### Stored data:
▬▬▬

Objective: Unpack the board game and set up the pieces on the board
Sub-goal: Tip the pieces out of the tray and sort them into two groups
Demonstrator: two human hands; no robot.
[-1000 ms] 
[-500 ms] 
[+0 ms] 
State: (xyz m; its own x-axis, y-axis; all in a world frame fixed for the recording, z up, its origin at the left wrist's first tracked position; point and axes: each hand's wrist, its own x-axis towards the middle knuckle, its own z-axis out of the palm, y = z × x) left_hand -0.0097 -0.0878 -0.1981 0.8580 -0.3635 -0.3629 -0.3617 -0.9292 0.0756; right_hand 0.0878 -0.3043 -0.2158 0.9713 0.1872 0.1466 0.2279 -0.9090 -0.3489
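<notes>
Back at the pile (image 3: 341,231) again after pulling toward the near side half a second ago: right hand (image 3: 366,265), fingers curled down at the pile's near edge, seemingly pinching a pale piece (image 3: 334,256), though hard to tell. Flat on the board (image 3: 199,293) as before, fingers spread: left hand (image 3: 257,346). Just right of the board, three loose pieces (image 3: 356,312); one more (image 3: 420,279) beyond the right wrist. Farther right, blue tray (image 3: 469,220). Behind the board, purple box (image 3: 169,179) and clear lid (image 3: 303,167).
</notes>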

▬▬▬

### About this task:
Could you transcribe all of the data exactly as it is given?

### Written reply:
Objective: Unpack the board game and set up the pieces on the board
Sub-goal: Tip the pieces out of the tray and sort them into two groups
Demonstrator: two human hands; no robot.
[-1000 ms] 
[-500 ms] 
[+0 ms] 
State: (xyz m; its own x-axis, y-axis; all in a world frame fixed for the recording, z up, its origin at the left wrist's first tracked position; point and axes: each hand's wrist, its own x-axis towards the middle knuckle, its own z-axis out of the palm, y = z × x) left_hand -0.0097 -0.0878 -0.1981 0.8580 -0.3635 -0.3629 -0.3617 -0.9292 0.0756; right_hand 0.0878 -0.3043 -0.2158 0.9713 0.1872 0.1466 0.2279 -0.9090 -0.3489
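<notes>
Back at the pile (image 3: 341,231) again after pulling toward the near side half a second ago: right hand (image 3: 366,265), fingers curled down at the pile's near edge, seemingly pinching a pale piece (image 3: 334,256), though hard to tell. Flat on the board (image 3: 199,293) as before, fingers spread: left hand (image 3: 257,346). Just right of the board, three loose pieces (image 3: 356,312); one more (image 3: 420,279) beyond the right wrist. Farther right, blue tray (image 3: 469,220). Behind the board, purple box (image 3: 169,179) and clear lid (image 3: 303,167).
</notes>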

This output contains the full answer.